Watson Solomon Duke, in his capacity as political leader–and his other capacity as Deputy Chief Secretary, before his resignation– believes that the political leader of his party, the Progressive Democratic Patriots (PDP), should be instructing Chief Secretary Farley Chavez Augustine, and not the other way round. Another way of saying this is that the party should be instructing the Government in the THA.
But he has not set out for us how the political leader or the party can do that. So in the absence of procedural details, his suggestion comes across as a pipe dream and, if he means that the suggestion should be enshrined in law, an invitation to legal tyranny.
We have enough examples in the world to have been informed that, if we are to have the best government, an Executive or a Cabinet or a Government needs, after the general vote, to be influenced as a matter of course by the views of the people, including–some would say, especially–the party that put them in power. And the party can best guide the Executive by democratising itself into action groups that would sound out the views of the various communities and reporting these views to a central policy-organising committee of some kind. There should also be party institutions and organs that are empowered to oversee the work of the party executive.
As I suggested in my previous column, as part of the solution, the competing egos of the leader of the party and the leader of the Government are best moderated through democratic institutions of popular oversight. Such institutions include, apart from those identified above, petitions and hearings from officials in the party, including the political leader if s/he chooses.

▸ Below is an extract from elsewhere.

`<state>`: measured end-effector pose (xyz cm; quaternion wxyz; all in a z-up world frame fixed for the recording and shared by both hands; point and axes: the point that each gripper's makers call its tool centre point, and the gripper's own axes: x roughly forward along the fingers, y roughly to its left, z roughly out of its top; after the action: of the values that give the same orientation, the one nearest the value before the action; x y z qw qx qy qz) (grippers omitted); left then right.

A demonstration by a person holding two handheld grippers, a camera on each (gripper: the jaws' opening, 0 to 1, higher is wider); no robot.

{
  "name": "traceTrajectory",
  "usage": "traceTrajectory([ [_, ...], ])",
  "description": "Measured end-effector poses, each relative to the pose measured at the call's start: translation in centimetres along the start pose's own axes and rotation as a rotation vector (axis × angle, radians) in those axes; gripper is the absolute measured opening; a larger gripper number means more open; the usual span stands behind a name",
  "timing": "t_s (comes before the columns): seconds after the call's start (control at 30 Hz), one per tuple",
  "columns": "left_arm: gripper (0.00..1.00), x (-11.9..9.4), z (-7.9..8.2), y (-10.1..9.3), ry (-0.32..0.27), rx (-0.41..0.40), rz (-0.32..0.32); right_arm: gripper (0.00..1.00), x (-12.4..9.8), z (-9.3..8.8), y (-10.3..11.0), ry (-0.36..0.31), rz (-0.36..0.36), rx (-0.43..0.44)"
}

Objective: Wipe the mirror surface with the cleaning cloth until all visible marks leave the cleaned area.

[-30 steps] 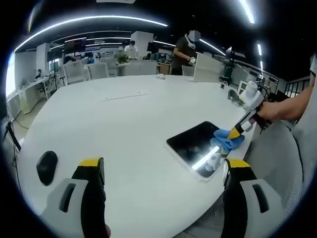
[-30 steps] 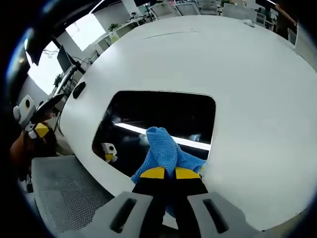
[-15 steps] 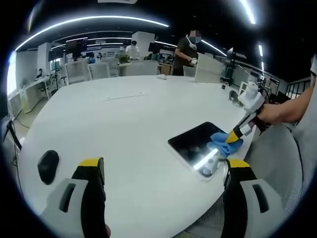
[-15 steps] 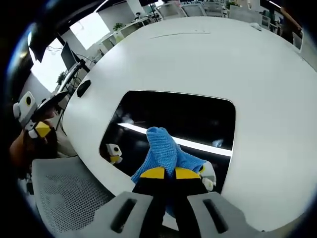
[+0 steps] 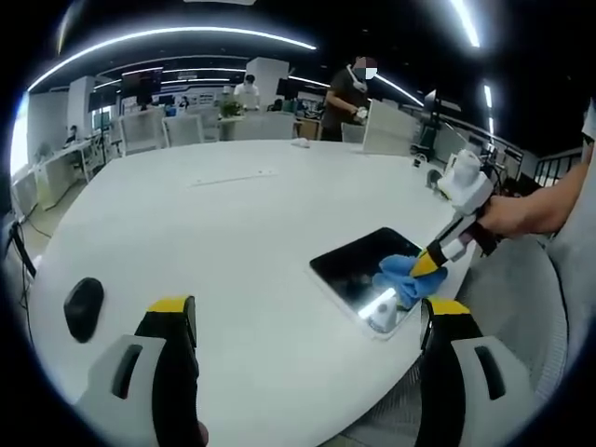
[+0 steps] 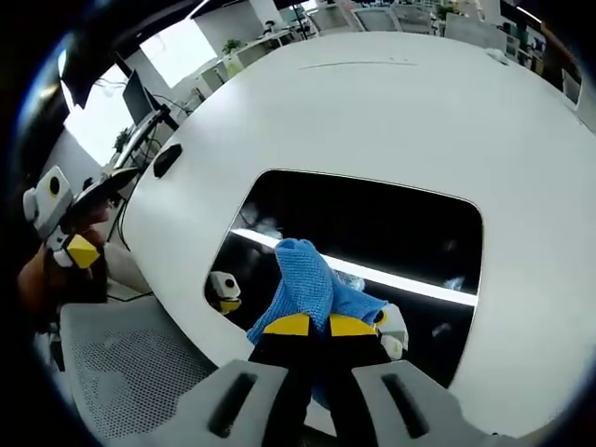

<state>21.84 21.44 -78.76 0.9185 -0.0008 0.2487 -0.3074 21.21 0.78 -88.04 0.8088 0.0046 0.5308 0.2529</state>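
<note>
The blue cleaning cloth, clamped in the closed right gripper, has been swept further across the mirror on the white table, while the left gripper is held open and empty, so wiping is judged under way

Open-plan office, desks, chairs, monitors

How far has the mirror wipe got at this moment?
In hand: the right gripper, shut on the blue cloth, presses it on the mirror near its close edge. Done: nothing can be confirmed. Left: faint smudges show on the glass right of the cloth. The left gripper is open and idle.
</note>
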Motion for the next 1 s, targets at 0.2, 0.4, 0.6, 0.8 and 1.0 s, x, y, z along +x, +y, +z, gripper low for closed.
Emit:
traceTrajectory([
  [0.2, 0.99, -0.2, 0.0, 0.2, -0.007, -0.005, 0.006, 0.0, 0.3, 0.2, 1.1, 0.006, 0.009, -0.021],
  [0.4, 0.99, -0.1, 0.0, -0.3, -0.006, -0.007, 0.001, 0.0, 0.6, 0.4, 1.6, 0.01, 0.011, -0.028],
  [0.6, 0.99, -0.1, 0.0, -0.9, -0.004, -0.007, -0.006, 0.0, 1.1, 0.7, 2.8, 0.011, 0.018, -0.043],
  [0.8, 0.99, -0.3, 0.0, -0.8, -0.005, -0.01, -0.007, 0.0, 1.7, 1.0, 4.1, 0.015, 0.025, -0.081],
  [1.0, 0.99, -0.6, 0.0, -0.6, -0.009, -0.017, -0.004, 0.0, 2.1, 1.3, 4.8, 0.019, 0.026, -0.092],
])
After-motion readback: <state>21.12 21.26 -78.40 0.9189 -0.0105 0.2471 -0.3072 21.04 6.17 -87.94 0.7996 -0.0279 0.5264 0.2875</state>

Routine, informal private instructions from a political leader to the head of Government simply wouldn’t work.
The conundrum that has in part generated the governance crisis in the island arose out of the PDP adopting a model of relationship between the party and the Government in which the political leader, Watson, is different from the Chief Secretary, Farley. All over the world, the preferred model is the same person holding both offices. In Britain, the US, France, Jamaica, Trinidad and Tobago, and even Communist China.
The cases of China and France perhaps require a little clarification. In the case of China, the Central Committee of the Communist Party runs things, and the head of that Committee is the General Secretary and President, who is the political leader and who nominates a premier to run the day-to-day affairs of the country. In the case of France, the President is the political leader of the winning party, who appoints a Prime Minister to run the day-to-day affairs of the country.

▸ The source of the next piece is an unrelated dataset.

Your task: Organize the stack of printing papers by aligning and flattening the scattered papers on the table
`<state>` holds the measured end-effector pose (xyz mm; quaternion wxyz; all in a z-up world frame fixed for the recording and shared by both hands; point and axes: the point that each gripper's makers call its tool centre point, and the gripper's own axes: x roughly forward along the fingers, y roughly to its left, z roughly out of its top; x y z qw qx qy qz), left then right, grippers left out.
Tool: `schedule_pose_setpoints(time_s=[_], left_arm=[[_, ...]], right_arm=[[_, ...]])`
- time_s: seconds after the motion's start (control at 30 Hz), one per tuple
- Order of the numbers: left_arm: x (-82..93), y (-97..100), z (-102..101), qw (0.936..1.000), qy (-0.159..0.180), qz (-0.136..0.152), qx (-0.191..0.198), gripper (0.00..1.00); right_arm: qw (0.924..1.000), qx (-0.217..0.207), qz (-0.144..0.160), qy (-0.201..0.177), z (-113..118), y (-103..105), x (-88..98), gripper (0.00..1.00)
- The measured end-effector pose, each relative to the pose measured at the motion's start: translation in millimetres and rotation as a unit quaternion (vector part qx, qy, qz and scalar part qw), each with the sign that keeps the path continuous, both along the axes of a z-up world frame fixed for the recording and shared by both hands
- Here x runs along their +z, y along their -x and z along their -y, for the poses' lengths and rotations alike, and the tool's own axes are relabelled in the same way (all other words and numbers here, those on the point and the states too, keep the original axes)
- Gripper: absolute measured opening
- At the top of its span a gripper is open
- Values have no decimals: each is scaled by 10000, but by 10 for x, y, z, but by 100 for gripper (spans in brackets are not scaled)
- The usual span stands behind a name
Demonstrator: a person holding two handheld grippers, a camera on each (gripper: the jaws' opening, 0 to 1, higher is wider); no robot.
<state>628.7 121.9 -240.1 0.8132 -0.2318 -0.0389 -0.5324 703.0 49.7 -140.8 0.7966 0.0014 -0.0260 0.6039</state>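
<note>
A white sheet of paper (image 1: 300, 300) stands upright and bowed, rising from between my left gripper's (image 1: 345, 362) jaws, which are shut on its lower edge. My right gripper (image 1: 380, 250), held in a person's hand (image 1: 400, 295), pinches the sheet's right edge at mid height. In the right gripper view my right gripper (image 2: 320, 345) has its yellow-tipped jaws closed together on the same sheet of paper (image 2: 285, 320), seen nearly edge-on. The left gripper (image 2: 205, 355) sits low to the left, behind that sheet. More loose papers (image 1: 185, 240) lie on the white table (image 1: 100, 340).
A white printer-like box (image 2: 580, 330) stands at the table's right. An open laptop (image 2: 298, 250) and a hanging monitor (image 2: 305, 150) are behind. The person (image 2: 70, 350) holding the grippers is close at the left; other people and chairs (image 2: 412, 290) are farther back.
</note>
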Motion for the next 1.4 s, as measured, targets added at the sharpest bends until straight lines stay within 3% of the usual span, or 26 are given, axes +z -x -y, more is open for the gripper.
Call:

But the PDP feared, rightly in my view, that they would have lost the elections if they had proposed Watson as leader of the campaign and Chief Secretary–or as he might prefer, if he had proposed himself. As it turned out, the PDP won 14-1 and Farley became Chief Secretary while Watson remained as political leader. And now we have a situation in which Watson, as political leader, wants to instruct the Chief Secretary, presumably to correct the anomaly of the latter holding the ascendancy over the political leader.
Perhaps we should ask whether Watson couldn’t have ceded the political leadership to Farley and taken one of the posts of deputy political leader. But then that would not have solved the problem of Farley having the ascendancy over him in the public space, would it?
But whether or not one person or two different people hold the posts, there is universal recognition that there is a need for democratic arrangements of popular oversight if a territory is to achieve good governance.
So let me sum up. In a society like Tobago, the Watson Duke solution could only work politically in a context of sweeping popular empowerment–pervasive democracy. Which suggests the following on the party side, at least:
Within the PDP, institutional arrangements must be established and nurtured by which party members are empowered to oversee the work of the party executive, led by the party leader, while actively promoting community and country development.
Institutional arrangements must be put in place to empower the citizens at large to routinely petition the THA as legislature and thereby influence the policy choices of the Executive Council, when considering proposals coming from the public service.
Both devices are needed since it is through the party organs (like the action groups) that party members can best influence THA-level institutions and hence mobilise public support for particular government policies, while shaping the actions of their party executive from within.
It should go without saying that these arrangements are needed in the wider country.